If you spend an evening googling "marketplace infographic AI tool", you'll get about thirty review articles, every single one with a "TOP 10" headline, and every TOP 10 has a different service in first place. Very helpful for figuring out what to use.

We took a careful look at the 15 services that Wildberries and Ozon sellers actually use in 2026, and noticed something the review writers don't usually explain: these 15 services do different things. Not in the "one has more templates than the other" sense, but in a fundamental sense. They're built differently inside — and trying to compare them in one table is like picking between a hammer, a screwdriver, and a drill on the single criterion of "does it drive nails?"

So this isn't another TOP 10. This is a map.

The market splits into three archetypes

Before looking at specific names, it helps to understand what you're paying for.

AI-first — the neural network sees your photo, figures out what the product is, and generates an entire slide: background, headline, icons, dimensions. You describe what you want, and you get a finished result you can usually upload straight to your card. If you don't like it, you rewrite the prompt and try again. This includes Sozdai, Fabula AI, Bity Pixel, Youmage, and PixSora.

Constructors — essentially Canva tuned for marketplaces. They give you 200 templates, you pick one that fits, drag your photo in, change the text. AI here usually handles background removal and sometimes icon generation, but you assemble the actual slide yourself. This includes Wondercard, Flyvi, Supa, 24AI, WILDA.

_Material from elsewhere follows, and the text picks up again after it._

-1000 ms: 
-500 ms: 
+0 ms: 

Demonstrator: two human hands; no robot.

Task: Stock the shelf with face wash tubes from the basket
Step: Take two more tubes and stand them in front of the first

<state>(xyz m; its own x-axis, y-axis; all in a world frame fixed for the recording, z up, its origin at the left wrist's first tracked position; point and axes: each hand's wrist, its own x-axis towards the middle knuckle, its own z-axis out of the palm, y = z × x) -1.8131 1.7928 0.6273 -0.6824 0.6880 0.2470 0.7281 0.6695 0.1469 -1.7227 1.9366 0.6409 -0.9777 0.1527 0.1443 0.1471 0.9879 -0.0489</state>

Hybrids — try to take the best of both worlds: AI does the first pass, then you fine-tune in the editor. MPCard, Neiro-card, Picaz, and Aidentika work roughly like this.

The choice between these three groups isn't about features — it's about how you operate.

If you have 5 SKUs, each one is special, and you care about the card reflecting your brand — get a constructor. You'll polish a template by hand in half an hour.

If you have 200 SKUs and they all need to ship by Friday — get AI-first. You physically won't get there any other way.

If you have 30 SKUs and you're meticulous — hybrids.

Now the specifics for each archetype.

AI-first services

Fabula AI

fabula-ai.com

The most-marketed player in this lane. Does what you'd expect: upload a photo, get a slide. Has bulk processing for up to 1000 photos.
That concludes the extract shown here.